About Me
Who am I? I’m Morgan Storm Owens. My favorite color is blue, and I like to read. Those are probably the two most important things about me.
I was born in Tallahassee, Florida, to two incredibly awesome and loving parents. My dad is an environmental protection lawyer who has worked for both the Florida and Broward governments. He’ll (hopefully) be working for Miami-Dade soon. My mom has a doctorate in anthropology from Yale (yeah I’m fine with bragging about that) and is an archaeologist who studies children and gender in the Maya. Up until a few months ago has been an anthropology and archaeology professor at UM (the University of Miami). She is now the Senior Associate Dean of Academic Affairs and Civic Involvement for the College of Arts and Sciences there, in addition to being an associate professor of anthropology and being the director of the women’s and gender studies program. She’s pretty awesome.
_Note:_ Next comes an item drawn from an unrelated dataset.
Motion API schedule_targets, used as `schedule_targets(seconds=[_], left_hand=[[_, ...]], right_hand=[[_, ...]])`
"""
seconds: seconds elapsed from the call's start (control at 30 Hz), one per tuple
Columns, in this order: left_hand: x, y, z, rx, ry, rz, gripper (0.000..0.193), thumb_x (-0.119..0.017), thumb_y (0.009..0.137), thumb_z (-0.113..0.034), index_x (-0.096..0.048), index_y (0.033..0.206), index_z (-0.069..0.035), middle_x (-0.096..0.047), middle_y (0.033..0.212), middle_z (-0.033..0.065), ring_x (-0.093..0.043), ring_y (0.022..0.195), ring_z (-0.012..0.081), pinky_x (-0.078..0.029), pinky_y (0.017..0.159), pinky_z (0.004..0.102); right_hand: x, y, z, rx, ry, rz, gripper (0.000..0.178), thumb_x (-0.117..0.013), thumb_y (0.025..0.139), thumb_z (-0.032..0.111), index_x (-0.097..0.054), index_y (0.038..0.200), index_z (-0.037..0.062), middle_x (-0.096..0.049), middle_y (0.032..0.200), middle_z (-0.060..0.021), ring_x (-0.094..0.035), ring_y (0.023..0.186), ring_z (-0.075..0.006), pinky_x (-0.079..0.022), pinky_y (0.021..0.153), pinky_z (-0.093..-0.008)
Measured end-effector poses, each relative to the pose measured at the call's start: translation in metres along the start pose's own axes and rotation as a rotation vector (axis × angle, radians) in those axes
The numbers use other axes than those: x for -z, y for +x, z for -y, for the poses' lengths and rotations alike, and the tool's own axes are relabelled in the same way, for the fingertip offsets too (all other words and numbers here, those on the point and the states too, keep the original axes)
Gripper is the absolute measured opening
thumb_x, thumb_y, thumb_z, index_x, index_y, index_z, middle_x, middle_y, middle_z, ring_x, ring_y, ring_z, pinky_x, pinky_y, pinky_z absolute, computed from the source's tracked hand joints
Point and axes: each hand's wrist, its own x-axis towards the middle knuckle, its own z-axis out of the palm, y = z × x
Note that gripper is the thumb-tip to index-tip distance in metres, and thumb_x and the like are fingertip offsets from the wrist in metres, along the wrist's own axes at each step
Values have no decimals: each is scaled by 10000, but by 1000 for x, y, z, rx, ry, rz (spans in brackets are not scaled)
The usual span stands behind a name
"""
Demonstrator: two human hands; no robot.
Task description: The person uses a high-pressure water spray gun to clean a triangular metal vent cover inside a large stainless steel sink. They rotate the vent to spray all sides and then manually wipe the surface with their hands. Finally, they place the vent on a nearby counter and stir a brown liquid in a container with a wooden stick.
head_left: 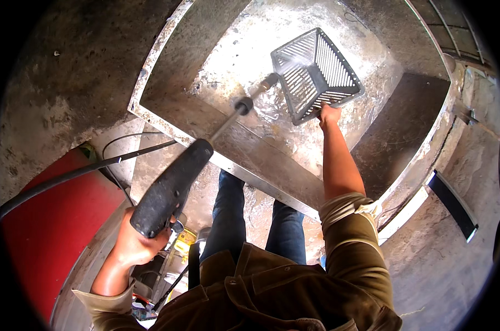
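Observation:
My left hand [141,243] is closed round the grip of a black pressure washer gun [173,185]. The gun's metal lance points up and to the right over the wall of a trough, and its dark nozzle [270,81] ends close to the left side of a dark grey slotted plastic basket [318,83]. A pale mist shows inside the basket in front of the nozzle. With my right hand [330,115] I grip the basket's near rim; part of my fingers is hidden behind it. Tilted, the basket's open side faces me above the wet trough floor.
The large metal trough [228,165] has worn, raised walls between my legs and the basket. A black hose [90,172] runs in from the left past a red surface [68,220]. On the right lies a dark strip with a pale edge [453,204]. Metal bars stand at the upper right.

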Motion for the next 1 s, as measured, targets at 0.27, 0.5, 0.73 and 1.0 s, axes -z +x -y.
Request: schedule_targets(seconds=[0.27, 0.5, 0.73, 1.0], left_hand=[[-3, -1, 12, -89, -82, -42, 618, -521, 646, 163, -505, 1236, -21, -587, 1152, 80, -585, 948, 158, -470, 838, 308], [5, -12, 32, -33, -151, -138, 630, -520, 654, 156, -493, 1259, -20, -585, 1158, 80, -585, 953, 169, -467, 852, 314], [3, -14, 49, -57, -136, -76, 654, -539, 649, 146, -485, 1277, -28, -580, 1169, 69, -568, 1003, 172, -451, 878, 320], [8, -46, 44, 5, -16, -1, 329, -658, 626, 30, -659, 949, -34, -669, 818, 75, -619, 725, 133, -496, 698, 279]], right_hand=[[1, -18, 22, -100, 102, 15, 354, -661, 800, 17, -493, 1109, -15, -628, 936, -138, -630, 727, -255, -541, 533, -381], [0, -21, 25, -42, -58, 14, 384, -672, 774, 92, -555, 1120, -28, -654, 996, -132, -635, 802, -221, -505, 681, -353], [-8, -33, 35, -80, 86, 83, 364, -657, 757, 47, -547, 1095, -32, -635, 929, -147, -620, 706, -253, -510, 584, -395], [-5, -6, 14, -96, 263, 196, 352, -609, 754, -61, -544, 1095, 0, -608, 887, -130, -606, 693, -271, -502, 532, -418]])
They were both Wiccan before they had me and I’m willing to guess that they’ll be Wiccans for the rest of their lives. They are the high priest and priestess, respectively (duh) of our coven, and inspire me to be as religious as they are. They brought me up Wiccan, always telling me that they were fine with it if I didn’t want to be religious or if I even wanted to practice a different religion.
Back to my childhood, though. Like I said, I was born in Tallahassee, I say that I grew up there, though the truth is that I only stayed there until I was six. The summer of my sixth birthday (which is July 18th, I remember moving right after my party), we moved down to Miami. I enrolled in elementary school at George Washington Carver Elementary and since then I’ve grown up quite a bit.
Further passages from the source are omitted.